▶ [Assignment] Set down each line of the data below exactly.
== Supplied data ==
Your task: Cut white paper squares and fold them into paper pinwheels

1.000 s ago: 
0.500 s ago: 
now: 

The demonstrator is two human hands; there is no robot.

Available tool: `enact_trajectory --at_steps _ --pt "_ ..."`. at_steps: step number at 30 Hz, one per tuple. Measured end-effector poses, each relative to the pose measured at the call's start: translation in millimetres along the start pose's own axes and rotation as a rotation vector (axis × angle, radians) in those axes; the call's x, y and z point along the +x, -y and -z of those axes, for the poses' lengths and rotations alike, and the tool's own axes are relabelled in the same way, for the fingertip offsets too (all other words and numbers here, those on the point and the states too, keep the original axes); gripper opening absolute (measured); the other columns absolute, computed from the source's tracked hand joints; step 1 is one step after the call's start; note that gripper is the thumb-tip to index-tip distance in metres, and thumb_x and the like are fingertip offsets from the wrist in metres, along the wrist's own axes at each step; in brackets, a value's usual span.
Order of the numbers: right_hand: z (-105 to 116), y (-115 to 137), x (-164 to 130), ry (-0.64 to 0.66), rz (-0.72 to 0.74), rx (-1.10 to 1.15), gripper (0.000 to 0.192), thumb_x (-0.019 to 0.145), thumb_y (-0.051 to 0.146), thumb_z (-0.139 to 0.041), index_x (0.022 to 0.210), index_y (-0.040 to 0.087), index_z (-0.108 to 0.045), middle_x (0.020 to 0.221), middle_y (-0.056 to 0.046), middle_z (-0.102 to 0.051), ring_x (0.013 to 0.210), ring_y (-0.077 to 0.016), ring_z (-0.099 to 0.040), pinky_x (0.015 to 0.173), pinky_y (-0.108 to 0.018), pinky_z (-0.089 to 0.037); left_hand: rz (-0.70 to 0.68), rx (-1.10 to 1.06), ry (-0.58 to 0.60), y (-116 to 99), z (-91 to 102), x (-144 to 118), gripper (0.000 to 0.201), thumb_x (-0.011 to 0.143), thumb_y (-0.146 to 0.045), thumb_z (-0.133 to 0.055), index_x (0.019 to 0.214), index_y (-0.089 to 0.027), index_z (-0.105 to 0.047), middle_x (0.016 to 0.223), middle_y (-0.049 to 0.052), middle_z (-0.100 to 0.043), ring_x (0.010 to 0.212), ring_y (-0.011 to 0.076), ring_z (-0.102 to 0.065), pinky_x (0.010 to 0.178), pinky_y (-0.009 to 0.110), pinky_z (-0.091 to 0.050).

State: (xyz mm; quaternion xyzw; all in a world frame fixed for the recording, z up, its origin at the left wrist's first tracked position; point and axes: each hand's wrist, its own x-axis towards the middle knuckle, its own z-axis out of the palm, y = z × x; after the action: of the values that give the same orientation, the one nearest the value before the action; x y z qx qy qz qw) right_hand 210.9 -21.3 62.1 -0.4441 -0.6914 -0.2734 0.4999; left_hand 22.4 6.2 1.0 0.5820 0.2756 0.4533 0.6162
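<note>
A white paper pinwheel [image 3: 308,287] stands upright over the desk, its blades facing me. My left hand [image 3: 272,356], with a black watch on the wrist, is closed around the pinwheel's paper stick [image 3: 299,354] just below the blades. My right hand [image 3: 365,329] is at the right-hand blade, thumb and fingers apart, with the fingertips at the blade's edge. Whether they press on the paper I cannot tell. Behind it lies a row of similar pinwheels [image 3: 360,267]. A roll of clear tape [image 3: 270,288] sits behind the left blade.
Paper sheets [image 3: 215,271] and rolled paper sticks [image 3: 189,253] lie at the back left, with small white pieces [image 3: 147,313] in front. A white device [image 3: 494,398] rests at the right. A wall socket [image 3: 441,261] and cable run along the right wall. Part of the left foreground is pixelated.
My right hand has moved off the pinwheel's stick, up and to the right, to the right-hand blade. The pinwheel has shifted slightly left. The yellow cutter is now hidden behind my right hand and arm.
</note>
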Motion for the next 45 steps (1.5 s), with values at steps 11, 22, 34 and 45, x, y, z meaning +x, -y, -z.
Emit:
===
▶ [Your response]
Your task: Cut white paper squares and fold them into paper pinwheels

1.000 s ago: 
0.500 s ago: 
now: 

The demonstrator is two human hands; there is no robot.

Available tool: `enact_trajectory --at_steps _ --pt "_ ..."`. at_steps: step number at 30 Hz, one per tuple. Measured end-effector poses, each relative to the pose measured at the call's start: translation in millimetres along the start pose's own axes and rotation as a rotation vector (axis × angle, radians) in those axes; the call's x, y and z point along the +x, -y and -z of those axes, for the poses' lengths and rotations alike, and the tool's own axes are relabelled in the same way, for the fingertip offsets too (all other words and numbers here, those on the point and the states too, keep the original axes); gripper opening absolute (measured); the other columns absolute, computed from the source's tracked hand joints; step 1 is one step after the call's start; note that gripper is the thumb-tip to index-tip distance in metres, and thumb_x and the like are fingertip offsets from the wrist in metres, along the wrist's own axes at each step; in brackets, a value's usual span.
Order of the numbers: right_hand: z (-105 to 116), y (-115 to 137), x (-164 to 130), ry (-0.64 to 0.66), rz (-0.72 to 0.74), rx (-1.10 to 1.15), gripper (0.000 to 0.192), thumb_x (-0.019 to 0.145), thumb_y (-0.051 to 0.146), thumb_z (-0.139 to 0.041), index_x (0.022 to 0.210), index_y (-0.040 to 0.087), index_z (-0.108 to 0.045), middle_x (0.020 to 0.221), middle_y (-0.056 to 0.046), middle_z (-0.102 to 0.051), ring_x (0.013 to 0.210), ring_y (-0.077 to 0.016), ring_z (-0.099 to 0.040), pinky_x (0.015 to 0.173), pinky_y (-0.108 to 0.018), pinky_z (-0.089 to 0.037); left_hand: rz (-0.70 to 0.68), rx (-1.10 to 1.06), ry (-0.58 to 0.60), y (-116 to 99), z (-91 to 102), x (-144 to 118), gripper (0.000 to 0.201), thumb_x (-0.011 to 0.143), thumb_y (-0.146 to 0.045), thumb_z (-0.133 to 0.055), index_x (0.019 to 0.214), index_y (-0.089 to 0.027), index_z (-0.105 to 0.047), middle_x (0.016 to 0.223), middle_y (-0.049 to 0.052), middle_z (-0.100 to 0.043), ring_x (0.010 to 0.212), ring_y (-0.011 to 0.076), ring_z (-0.102 to 0.065), pinky_x (0.010 to 0.178), pinky_y (-0.009 to 0.110), pinky_z (-0.091 to 0.050).

State: (xyz mm; quaternion xyzw; all in a world frame fixed for the recording, z up, its origin at the left wrist's first tracked position; point and axes: each hand's wrist, its own x-axis towards the middle knuckle, its own z-axis out of the palm, y = z × x; after the action: of the values that give the same orientation, the one nearest the value before the action; x y z qx qy qz qw) right_hand 210.9 -21.3 62.1 -0.4441 -0.6914 -0.2734 0.4999; left_hand 22.4 6.2 1.0 0.5820 0.2756 0.4533 0.6162
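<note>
A white paper pinwheel [image 3: 308,287] stands upright over the desk, its blades facing me. My left hand [image 3: 272,356], with a black watch on the wrist, is closed around the pinwheel's paper stick [image 3: 299,354] just below the blades. My right hand [image 3: 365,329] is at the right-hand blade, thumb and fingers apart, with the fingertips at the blade's edge. Whether they press on the paper I cannot tell. Behind it lies a row of similar pinwheels [image 3: 360,267]. A roll of clear tape [image 3: 270,288] sits behind the left blade.
Paper sheets [image 3: 215,271] and rolled paper sticks [image 3: 189,253] lie at the back left, with small white pieces [image 3: 147,313] in front. A white device [image 3: 494,398] rests at the right. A wall socket [image 3: 441,261] and cable run along the right wall. Part of the left foreground is pixelated.
My right hand has moved off the pinwheel's stick, up and to the right, to the right-hand blade. The pinwheel has shifted slightly left. The yellow cutter is now hidden behind my right hand and arm.
</note>
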Motion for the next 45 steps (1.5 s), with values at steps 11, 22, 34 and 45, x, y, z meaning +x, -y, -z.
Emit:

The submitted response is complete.